> [WHAT IS REQUIRED]: Copy each entry as written.
◆ ◆ ◆ ◆ ◆
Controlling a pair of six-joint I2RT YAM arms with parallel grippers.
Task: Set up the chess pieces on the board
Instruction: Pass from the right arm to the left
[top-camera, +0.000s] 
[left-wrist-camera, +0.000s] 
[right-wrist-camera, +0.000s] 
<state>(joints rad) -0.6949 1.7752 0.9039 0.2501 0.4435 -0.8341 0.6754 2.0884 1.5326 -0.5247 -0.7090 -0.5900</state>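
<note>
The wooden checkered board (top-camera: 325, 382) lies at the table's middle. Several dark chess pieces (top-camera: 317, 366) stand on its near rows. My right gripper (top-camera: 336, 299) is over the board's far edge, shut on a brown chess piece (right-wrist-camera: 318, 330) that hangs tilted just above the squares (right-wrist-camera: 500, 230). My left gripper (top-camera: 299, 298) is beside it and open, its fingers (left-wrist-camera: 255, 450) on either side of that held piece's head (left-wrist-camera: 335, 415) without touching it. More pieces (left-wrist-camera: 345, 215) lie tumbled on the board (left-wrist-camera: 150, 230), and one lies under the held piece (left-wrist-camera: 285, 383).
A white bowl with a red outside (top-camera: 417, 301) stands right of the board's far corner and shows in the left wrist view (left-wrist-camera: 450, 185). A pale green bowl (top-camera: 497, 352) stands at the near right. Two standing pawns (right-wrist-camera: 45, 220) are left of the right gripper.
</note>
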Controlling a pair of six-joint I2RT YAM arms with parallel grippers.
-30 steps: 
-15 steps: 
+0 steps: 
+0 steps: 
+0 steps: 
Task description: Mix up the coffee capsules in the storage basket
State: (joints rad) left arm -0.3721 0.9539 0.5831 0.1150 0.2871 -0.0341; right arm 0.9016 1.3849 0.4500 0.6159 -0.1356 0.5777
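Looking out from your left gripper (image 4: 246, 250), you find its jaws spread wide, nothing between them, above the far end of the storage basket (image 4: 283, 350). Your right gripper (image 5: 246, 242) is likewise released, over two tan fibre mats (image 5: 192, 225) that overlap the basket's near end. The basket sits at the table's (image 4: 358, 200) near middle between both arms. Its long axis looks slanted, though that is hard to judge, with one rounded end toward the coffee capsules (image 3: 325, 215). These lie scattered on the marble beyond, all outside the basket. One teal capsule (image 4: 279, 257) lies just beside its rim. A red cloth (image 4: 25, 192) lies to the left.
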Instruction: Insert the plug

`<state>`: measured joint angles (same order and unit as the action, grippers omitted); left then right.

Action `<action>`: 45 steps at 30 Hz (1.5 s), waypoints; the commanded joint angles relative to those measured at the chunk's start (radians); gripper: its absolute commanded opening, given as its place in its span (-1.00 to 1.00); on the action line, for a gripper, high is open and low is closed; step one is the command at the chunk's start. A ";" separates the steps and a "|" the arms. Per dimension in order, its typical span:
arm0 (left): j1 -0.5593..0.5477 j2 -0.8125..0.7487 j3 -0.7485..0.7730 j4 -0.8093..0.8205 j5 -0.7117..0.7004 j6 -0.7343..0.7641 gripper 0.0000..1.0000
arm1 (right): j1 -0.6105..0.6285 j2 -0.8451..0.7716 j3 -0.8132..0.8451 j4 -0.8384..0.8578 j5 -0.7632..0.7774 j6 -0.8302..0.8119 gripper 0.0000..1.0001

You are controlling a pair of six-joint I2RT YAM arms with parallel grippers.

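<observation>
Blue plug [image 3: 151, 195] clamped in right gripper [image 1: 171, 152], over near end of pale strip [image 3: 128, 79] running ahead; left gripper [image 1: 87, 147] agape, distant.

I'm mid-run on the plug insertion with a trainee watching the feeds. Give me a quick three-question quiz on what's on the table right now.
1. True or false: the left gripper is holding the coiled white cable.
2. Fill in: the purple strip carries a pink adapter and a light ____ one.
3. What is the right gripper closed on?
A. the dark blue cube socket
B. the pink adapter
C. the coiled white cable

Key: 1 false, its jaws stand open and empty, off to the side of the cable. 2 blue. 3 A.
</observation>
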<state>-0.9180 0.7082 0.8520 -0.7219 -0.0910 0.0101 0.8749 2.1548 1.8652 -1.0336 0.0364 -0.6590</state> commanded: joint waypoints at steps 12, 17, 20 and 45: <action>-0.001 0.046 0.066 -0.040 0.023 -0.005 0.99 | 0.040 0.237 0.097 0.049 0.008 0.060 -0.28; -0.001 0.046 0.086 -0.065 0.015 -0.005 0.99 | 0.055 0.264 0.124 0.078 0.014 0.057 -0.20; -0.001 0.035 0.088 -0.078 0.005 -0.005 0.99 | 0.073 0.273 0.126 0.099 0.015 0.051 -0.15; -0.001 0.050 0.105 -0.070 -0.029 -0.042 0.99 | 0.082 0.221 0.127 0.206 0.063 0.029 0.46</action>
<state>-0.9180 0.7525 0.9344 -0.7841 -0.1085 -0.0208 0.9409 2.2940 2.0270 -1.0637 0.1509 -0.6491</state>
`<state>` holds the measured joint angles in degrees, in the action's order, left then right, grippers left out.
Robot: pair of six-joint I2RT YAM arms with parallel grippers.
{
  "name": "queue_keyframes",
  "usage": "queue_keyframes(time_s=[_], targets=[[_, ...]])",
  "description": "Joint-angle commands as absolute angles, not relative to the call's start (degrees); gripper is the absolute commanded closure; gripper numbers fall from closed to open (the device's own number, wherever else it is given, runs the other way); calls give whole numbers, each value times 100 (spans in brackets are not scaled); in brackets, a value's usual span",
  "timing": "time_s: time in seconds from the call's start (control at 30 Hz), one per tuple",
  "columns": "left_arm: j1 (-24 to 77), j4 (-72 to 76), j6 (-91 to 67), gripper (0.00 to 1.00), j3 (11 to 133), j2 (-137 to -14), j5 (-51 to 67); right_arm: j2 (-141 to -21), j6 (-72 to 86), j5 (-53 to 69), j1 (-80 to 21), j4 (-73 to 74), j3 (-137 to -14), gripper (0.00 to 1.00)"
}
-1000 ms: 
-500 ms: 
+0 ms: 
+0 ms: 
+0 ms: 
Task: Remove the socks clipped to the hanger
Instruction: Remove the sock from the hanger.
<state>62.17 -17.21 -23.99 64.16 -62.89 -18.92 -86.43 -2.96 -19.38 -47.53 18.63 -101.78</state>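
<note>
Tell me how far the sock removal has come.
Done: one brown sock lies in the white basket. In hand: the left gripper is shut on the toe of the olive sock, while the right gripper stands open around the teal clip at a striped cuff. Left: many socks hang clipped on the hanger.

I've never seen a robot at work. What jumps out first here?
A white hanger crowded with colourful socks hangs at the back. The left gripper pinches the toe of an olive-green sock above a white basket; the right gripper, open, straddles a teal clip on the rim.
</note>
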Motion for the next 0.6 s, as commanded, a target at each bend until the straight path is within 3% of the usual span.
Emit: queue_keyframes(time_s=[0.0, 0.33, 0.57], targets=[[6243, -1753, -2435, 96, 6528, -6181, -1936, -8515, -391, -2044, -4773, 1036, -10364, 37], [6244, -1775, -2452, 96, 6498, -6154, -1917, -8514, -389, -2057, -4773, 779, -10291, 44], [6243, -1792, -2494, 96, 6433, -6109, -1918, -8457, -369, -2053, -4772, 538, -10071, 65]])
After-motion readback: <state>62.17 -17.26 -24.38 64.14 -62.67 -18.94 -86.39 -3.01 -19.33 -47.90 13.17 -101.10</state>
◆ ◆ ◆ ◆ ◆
> [ANSWER TO THIS TASK]:
Controlling a pair of six-joint I2RT YAM arms with parallel grippers.
Task: Set up the chess pieces on the board
Instruction: Pass from the right arm to the left
[top-camera, +0.000s] 
[left-wrist-camera, +0.000s] 
[right-wrist-camera, +0.000s] 
<state>(joints rad) -0.6949 1.7752 0.9039 0.2501 0.4435 -0.8341 0.6754 2.0884 1.5326 -0.5247 -0.7090 -0.5900</state>
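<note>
The wooden checkered board (top-camera: 325, 382) lies at the table's middle. Several dark chess pieces (top-camera: 317, 366) stand on its near rows. My right gripper (top-camera: 336, 299) is over the board's far edge, shut on a brown chess piece (right-wrist-camera: 318, 330) that hangs tilted just above the squares (right-wrist-camera: 500, 230). My left gripper (top-camera: 299, 298) is beside it and open, its fingers (left-wrist-camera: 255, 450) on either side of that held piece's head (left-wrist-camera: 335, 415) without touching it. More pieces (left-wrist-camera: 345, 215) lie tumbled on the board (left-wrist-camera: 150, 230), and one lies under the held piece (left-wrist-camera: 285, 383).
A white bowl with a red outside (top-camera: 417, 301) stands right of the board's far corner and shows in the left wrist view (left-wrist-camera: 450, 185). A pale green bowl (top-camera: 497, 352) stands at the near right. Two standing pawns (right-wrist-camera: 45, 220) are left of the right gripper.
</note>
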Controlling a pair of six-joint I2RT YAM arms with parallel grippers.
-30 steps: 
-15 steps: 
+0 steps: 
+0 steps: 
+0 steps: 
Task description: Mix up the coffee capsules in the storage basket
State: (joints rad) left arm -0.3721 0.9539 0.5831 0.1150 0.2871 -0.0341; right arm 0.9016 1.3849 0.4500 0.6159 -0.1356 0.5777
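Looking out from your left gripper (image 4: 246, 250), you find its jaws spread wide, nothing between them, above the far end of the storage basket (image 4: 283, 350). Your right gripper (image 5: 246, 242) is likewise released, over two tan fibre mats (image 5: 192, 225) that overlap the basket's near end. The basket sits at the table's (image 4: 358, 200) near middle between both arms. Its long axis looks slanted, though that is hard to judge, with one rounded end toward the coffee capsules (image 3: 325, 215). These lie scattered on the marble beyond, all outside the basket. One teal capsule (image 4: 279, 257) lies just beside its rim. A red cloth (image 4: 25, 192) lies to the left.
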Instruction: Insert the plug

`<state>`: measured joint angles (same order and unit as the action, grippers omitted); left then right.

Action `<action>`: 45 steps at 30 Hz (1.5 s), waypoints; the commanded joint angles relative to those measured at the chunk's start (radians); gripper: its absolute commanded opening, given as its place in its span (-1.00 to 1.00); on the action line, for a gripper, high is open and low is closed; step one is the command at the chunk's start. A ";" separates the steps and a "|" the arms. Per dimension in order, its typical span:
arm0 (left): j1 -0.5593..0.5477 j2 -0.8125..0.7487 j3 -0.7485..0.7730 j4 -0.8093..0.8205 j5 -0.7117..0.7004 j6 -0.7343..0.7641 gripper 0.0000..1.0000
arm1 (right): j1 -0.6105..0.6285 j2 -0.8451..0.7716 j3 -0.8132..0.8451 j4 -0.8384..0.8578 j5 -0.7632..0.7774 j6 -0.8302..0.8119 gripper 0.0000..1.0001

You are controlling a pair of six-joint I2RT YAM arms with parallel grippers.

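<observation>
Blue plug [image 3: 151, 195] clamped in right gripper [image 1: 171, 152], over near end of pale strip [image 3: 128, 79] running ahead; left gripper [image 1: 87, 147] agape, distant.

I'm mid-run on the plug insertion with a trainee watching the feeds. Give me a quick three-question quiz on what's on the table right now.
1. True or false: the left gripper is holding the coiled white cable.
2. Fill in: the purple strip carries a pink adapter and a light ____ one.
3. What is the right gripper closed on?
A. the dark blue cube socket
B. the pink adapter
C. the coiled white cable

Key: 1 false, its jaws stand open and empty, off to the side of the cable. 2 blue. 3 A.
</observation>
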<state>-0.9180 0.7082 0.8520 -0.7219 -0.0910 0.0101 0.8749 2.1548 1.8652 -1.0336 0.0364 -0.6590</state> commanded: joint waypoints at steps 12, 17, 20 and 45: <action>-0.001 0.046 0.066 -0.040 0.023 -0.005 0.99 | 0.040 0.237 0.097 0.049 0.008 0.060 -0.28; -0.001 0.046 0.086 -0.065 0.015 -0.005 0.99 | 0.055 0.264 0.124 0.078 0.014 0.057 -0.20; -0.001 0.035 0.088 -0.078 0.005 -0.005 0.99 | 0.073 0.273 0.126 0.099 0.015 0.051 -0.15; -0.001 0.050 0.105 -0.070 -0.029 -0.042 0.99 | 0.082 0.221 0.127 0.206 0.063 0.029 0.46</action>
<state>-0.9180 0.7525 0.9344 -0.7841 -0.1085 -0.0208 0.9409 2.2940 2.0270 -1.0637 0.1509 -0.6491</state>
`<state>` holds the measured joint angles in degrees, in the action's order, left then right, grippers left out.
Robot: pair of six-joint I2RT YAM arms with parallel grippers.
{
  "name": "queue_keyframes",
  "usage": "queue_keyframes(time_s=[_], targets=[[_, ...]])",
  "description": "Joint-angle commands as absolute angles, not relative to the call's start (degrees); gripper is the absolute commanded closure; gripper numbers fall from closed to open (the device's own number, wherever else it is given, runs the other way); calls give whole numbers, each value times 100 (spans in brackets are not scaled); in brackets, a value's usual span",
  "timing": "time_s: time in seconds from the call's start (control at 30 Hz), one per tuple",
  "columns": "left_arm: j1 (-24 to 77), j4 (-72 to 76), j6 (-91 to 67), gripper (0.00 to 1.00), j3 (11 to 133), j2 (-137 to -14), j5 (-51 to 67); right_arm: j2 (-141 to -21), j6 (-72 to 86), j5 (-53 to 69), j1 (-80 to 21), j4 (-73 to 74), j3 (-137 to -14), gripper (0.00 to 1.00)"
}
-1000 ms: 
-500 ms: 
+0 ms: 
+0 ms: 
+0 ms: 
Task: Remove the socks clipped to the hanger
Instruction: Remove the sock from the hanger.
<state>62.17 -17.21 -23.99 64.16 -62.89 -18.92 -86.43 -2.96 -19.38 -47.53 18.63 -101.78</state>
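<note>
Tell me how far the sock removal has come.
Done: one brown sock lies in the white basket. In hand: the left gripper is shut on the toe of the olive sock, while the right gripper stands open around the teal clip at a striped cuff. Left: many socks hang clipped on the hanger.

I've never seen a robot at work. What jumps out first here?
A white hanger crowded with colourful socks hangs at the back. The left gripper pinches the toe of an olive-green sock above a white basket; the right gripper, open, straddles a teal clip on the rim.
</note>
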Motion for the next 0.6 s, as commanded, a target at each bend until the straight path is within 3% of the usual span.
Emit: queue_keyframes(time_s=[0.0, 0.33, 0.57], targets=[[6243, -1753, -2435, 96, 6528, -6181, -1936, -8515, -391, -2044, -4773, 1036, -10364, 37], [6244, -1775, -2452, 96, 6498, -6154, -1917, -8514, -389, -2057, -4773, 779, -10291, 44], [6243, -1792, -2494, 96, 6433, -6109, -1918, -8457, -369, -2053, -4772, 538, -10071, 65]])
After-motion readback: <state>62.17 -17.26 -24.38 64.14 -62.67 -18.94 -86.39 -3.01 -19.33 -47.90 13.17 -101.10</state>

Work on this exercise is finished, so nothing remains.